Racconti di sport: “Pingeon, ladro di sogni”

Roma, 20 marzo 2017 – Prendo spunto da una notizia che ho letto stamane sulla “Gazzetta dello Sport” che riporta la scomparsa, avvenuta ieri, di Roger Pingeon, ex ciclista francese che vinse il Tour nel 1967.

 A Pingeon, ed a quel Tour del ’67 in cui era in lotta col mio idolo Felice Gimondi, mi legano ricordi relativi ad una torrida estate che passai interamente a Roma per riparare, a settembre, a ben tre materie che mi beccai al termine della prima media.

La punizione inflittami dai miei genitori consisteva nello stare sui libri di italiano e matematica  e tale supplizio lo avrei condiviso con un mio zio, laureato in economia e commercio, che mi avrebbe aiutato a superare le mie lacune.

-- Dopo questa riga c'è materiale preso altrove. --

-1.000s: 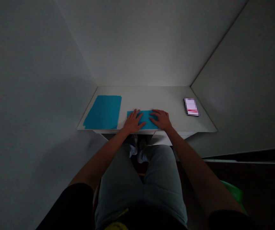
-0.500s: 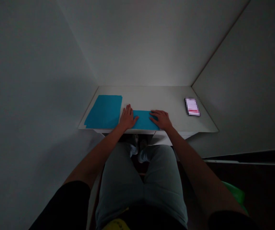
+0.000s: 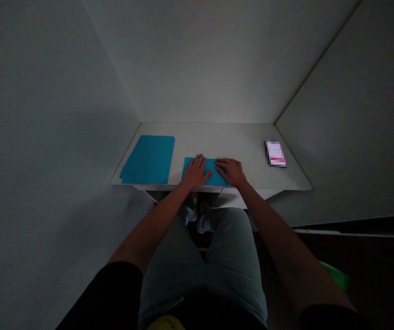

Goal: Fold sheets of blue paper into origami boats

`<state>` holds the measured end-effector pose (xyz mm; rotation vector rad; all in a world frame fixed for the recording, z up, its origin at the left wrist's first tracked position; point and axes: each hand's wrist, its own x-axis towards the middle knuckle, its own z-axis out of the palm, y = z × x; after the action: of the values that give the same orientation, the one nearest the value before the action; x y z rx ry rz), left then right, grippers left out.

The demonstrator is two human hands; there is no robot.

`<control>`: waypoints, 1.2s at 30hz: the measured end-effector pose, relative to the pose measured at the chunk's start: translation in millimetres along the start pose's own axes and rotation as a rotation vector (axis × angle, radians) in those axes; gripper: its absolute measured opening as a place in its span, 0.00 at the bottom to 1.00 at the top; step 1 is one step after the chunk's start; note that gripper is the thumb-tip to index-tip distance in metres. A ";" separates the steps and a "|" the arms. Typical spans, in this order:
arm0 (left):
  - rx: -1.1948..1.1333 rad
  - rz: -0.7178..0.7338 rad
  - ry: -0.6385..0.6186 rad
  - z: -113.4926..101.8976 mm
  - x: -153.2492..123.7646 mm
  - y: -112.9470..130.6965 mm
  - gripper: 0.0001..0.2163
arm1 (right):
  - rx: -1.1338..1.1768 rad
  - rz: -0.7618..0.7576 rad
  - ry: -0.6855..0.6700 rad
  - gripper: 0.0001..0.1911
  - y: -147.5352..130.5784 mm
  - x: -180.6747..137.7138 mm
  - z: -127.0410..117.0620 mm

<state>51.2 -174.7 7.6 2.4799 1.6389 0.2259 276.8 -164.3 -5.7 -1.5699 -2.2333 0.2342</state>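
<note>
A small folded blue sheet (image 3: 214,170) lies near the front edge of a white table (image 3: 231,140). My left hand (image 3: 195,173) rests flat on its left half with the fingers spread. My right hand (image 3: 230,171) presses flat on its right half, fingers pointing left. The two hands almost touch over the sheet. A larger stack of blue paper (image 3: 149,158) lies to the left, apart from both hands.
A phone (image 3: 275,153) with a lit screen lies at the table's right side. White walls close in the table on the left, back and right. My legs in grey shorts fill the foreground, and something green (image 3: 336,274) shows at the lower right.
My left hand slid left to the sheet's edge half a second ago, then came back right onto the sheet. The right hand has stayed in place.
</note>
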 end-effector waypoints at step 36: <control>-0.022 -0.121 0.107 -17.7 -25.4 -44.1 0.40 | -0.059 0.023 0.073 0.44 -0.5 -2.3 4.2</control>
<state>-2.0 -180.2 14.4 2.3805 1.8101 0.3641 275.3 -166.3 -9.8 -1.6089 -2.1854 0.1164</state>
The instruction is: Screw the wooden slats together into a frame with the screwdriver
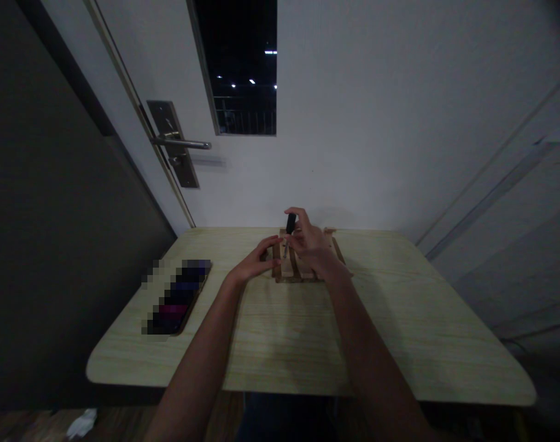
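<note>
A small wooden board with lighter slats [287,267] lies near the table's far edge. My right hand [314,245] is closed around a screwdriver [291,223] with a black handle. The screwdriver stands nearly upright, its shaft slanting down to the left slat. I cannot make out whether a screw sits under its tip. At the board's left side, my left hand [255,261] grips the edge, fingers above and thumb below. My right hand and wrist hide part of the board's right half.
The pale wood-grain table [280,344] stands against a white door [376,123] with a metal handle [183,143] and a dark window pane. A phone [181,298], partly pixelated, lies on the table's left. Something white and crumpled [81,423] is on the floor at lower left.
</note>
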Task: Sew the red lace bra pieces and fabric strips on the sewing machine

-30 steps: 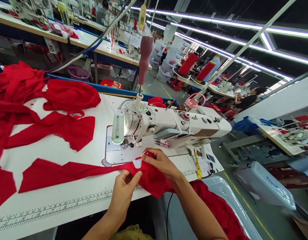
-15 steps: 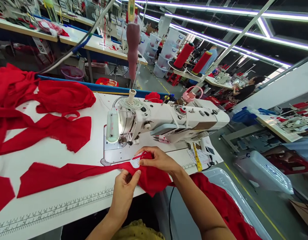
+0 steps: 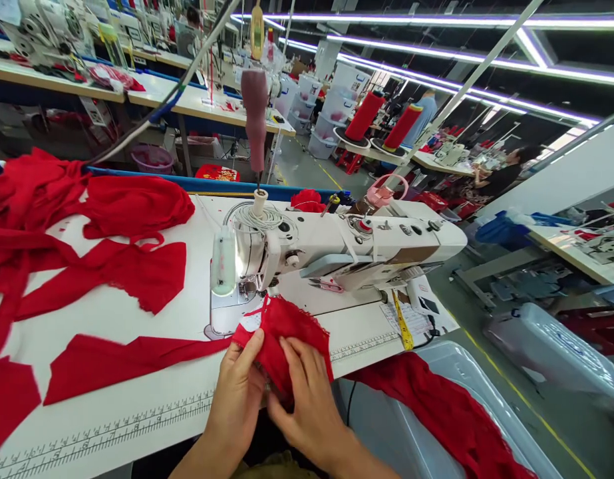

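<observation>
Your left hand (image 3: 237, 399) and right hand (image 3: 311, 406) are gripping the red fabric (image 3: 281, 322), fingers (image 3: 251, 347) closed on it, at the front edge of the counter (image 3: 137, 416).

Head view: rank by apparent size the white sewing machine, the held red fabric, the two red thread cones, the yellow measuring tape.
1. white sewing machine
2. held red fabric
3. red thread cones, alike; farther off, so unsure
4. yellow measuring tape
</observation>
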`<state>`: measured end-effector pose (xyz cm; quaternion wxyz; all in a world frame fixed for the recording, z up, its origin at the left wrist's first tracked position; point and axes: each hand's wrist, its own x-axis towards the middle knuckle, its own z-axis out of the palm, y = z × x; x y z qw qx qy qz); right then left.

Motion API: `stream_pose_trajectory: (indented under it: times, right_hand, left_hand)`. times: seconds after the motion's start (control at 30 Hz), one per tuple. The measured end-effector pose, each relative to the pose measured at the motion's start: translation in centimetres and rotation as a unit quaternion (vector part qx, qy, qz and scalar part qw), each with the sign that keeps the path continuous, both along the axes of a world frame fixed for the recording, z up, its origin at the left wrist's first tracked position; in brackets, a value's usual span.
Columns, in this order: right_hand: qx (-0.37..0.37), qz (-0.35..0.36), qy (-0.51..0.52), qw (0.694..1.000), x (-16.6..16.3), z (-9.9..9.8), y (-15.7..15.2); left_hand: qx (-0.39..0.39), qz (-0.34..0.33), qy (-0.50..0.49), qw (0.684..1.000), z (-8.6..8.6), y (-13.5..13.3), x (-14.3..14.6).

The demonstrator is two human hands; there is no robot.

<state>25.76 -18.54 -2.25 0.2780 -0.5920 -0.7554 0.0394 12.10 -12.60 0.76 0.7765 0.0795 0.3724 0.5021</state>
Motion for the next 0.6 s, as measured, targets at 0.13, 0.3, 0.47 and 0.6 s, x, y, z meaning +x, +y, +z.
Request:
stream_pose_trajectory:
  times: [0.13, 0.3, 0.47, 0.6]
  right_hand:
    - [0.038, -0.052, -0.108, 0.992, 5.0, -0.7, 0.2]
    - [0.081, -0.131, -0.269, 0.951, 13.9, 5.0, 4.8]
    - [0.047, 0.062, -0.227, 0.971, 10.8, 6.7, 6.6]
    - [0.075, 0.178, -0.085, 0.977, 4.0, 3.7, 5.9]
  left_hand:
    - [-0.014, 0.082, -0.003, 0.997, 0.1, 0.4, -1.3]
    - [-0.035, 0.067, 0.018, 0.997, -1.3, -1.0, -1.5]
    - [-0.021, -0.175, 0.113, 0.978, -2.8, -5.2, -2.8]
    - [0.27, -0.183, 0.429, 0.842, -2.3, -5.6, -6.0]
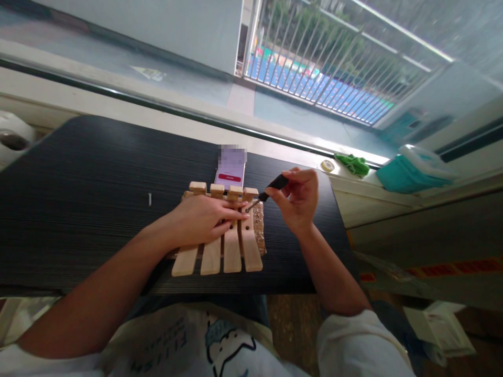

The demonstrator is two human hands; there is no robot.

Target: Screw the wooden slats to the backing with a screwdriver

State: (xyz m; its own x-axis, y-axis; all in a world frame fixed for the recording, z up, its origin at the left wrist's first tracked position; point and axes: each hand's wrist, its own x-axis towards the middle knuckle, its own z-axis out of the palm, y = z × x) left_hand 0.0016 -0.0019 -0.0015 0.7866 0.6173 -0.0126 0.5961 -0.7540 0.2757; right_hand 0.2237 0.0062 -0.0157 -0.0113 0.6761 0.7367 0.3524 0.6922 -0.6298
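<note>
Left hand (200, 217), open flat, partly hides wooden slats (232, 251) near front edge of desk (98, 209); right hand (301, 199) grips screwdriver (278, 182), its tip unclear.

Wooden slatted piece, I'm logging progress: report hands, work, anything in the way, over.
Left hand flat across wooden slatted piece; right hand holding screwdriver, tip at rightmost slat. Left fingertips close beside tip; phone just beyond far edge.

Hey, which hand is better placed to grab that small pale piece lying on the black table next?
Probably your left hand: it's nearer the small pale piece and rests on the wooden slats, while your right hand holds a black-handled screwdriver.
</note>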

Tutti i giorni, escluso il sabato e la domenica, mi recavo in zona Talenti, altezza Via Renato Fucini, a casa di mio zio che si mise a disposizione per aiutarmi a superare gli esami di riparazione.

Immaginate lo strazio di un ragazzino di undici anni che ogni giorno, dopo pranzo, prendeva l’autobus  da S.Agnese, dove abitavo, per arrivare a casa di mio zio, il quale per mia fortuna era appassionato di sport e nei primi giorni di quel caldissimo luglio, aspettando che arrivassi, era sintonizzato sulla Rai che stava trasmettendo il Tour de France col mitico Adriano De Zan in voce.

Colsi subito l’occasione e lo pregai di non spegnere la Tv, perché la tappa che stavano trasmettendo era importante con la scalata del leggendario Galibier ma soprattutto con Felice Gimondi in fuga verso la vittoria.

Il bergamasco vinse quella frazione con arrivo a Briancon, staccando di circa tre minuti la maglia gialla Pingeon.

Roger Pingeon era un buon corridore, non un campione, che si barcamenava come terzo incomodo tra Poulidor ed Anquetil, mostri sacri del ciclismo francese ed in quel Tour approfittò di una fuga-bidone alla 5° tappa per conquistare la maglia gialla guadagnando più di sei minuti.

La fuga-bidone, in gergo, era la classica fuga che partiva dai primi chilometri di una frazione con protagonisti, di solito di secondo piano, a cui si concedevano uscite dal gruppo e in qualche circostanza capitava  che ci si inseriva qualche favorito che approfittava  del “torpore” di alcuni  big.

Pingeon sfruttò l’occasione e sorprese Gimondi che era il grande favorito di quell’edizione del Tour e sfruttò anche il fatto che quell’anno i partecipanti alla Grande Boucle erano inseriti in squadre nazionali, per cui, al di là delle compagini d’appartenenza, si creò una difesa  appunto “nazionale” della maglia gialla.

Fino al 14 luglio di quell’anno si verificò una bell’intesa con mio zio, che mi accontentò nella visione del Tour a patto che studiassi con profitto, nel patriottico interesse di veder vincere Gimondi contro l’usurpatore, di sogni, francese; per la cronaca Felice patì una crisi nera sui Pirenei a causa di una colica intestinale nella tappa di Luchon, dove perse circa tredici minuti, ma si rifece parzialmente a due tappe dalla fine stracciando tutti sul Puy de Dome, durissima montagna del Massiccio Centrale, recuperando cinque minuti a Pingeon terminando alla fine settimo in classifica generale.

Quest’anno a luglio il francese avrebbe festeggiato i 50 anni da quel successo che però rimase episodico, unica eccezione la vittoria nella Vuelta nel ’69 ed un secondo posto sempre nello stesso anno al Tour dietro Mercks.

Caro Roger Pingeon, comunque ti ringrazio perché quell’esperienza vissuta in quel luglio di cinquant’anni fa mi arricchì molto nel rapporto con una persona più grande di me come mio zio, che mi trattò come suo pari nella condivisione di un momento di vita, di sport. Certo ti ho odiato perché non si rubano i sogni ai ragazzi, anche se sportivi.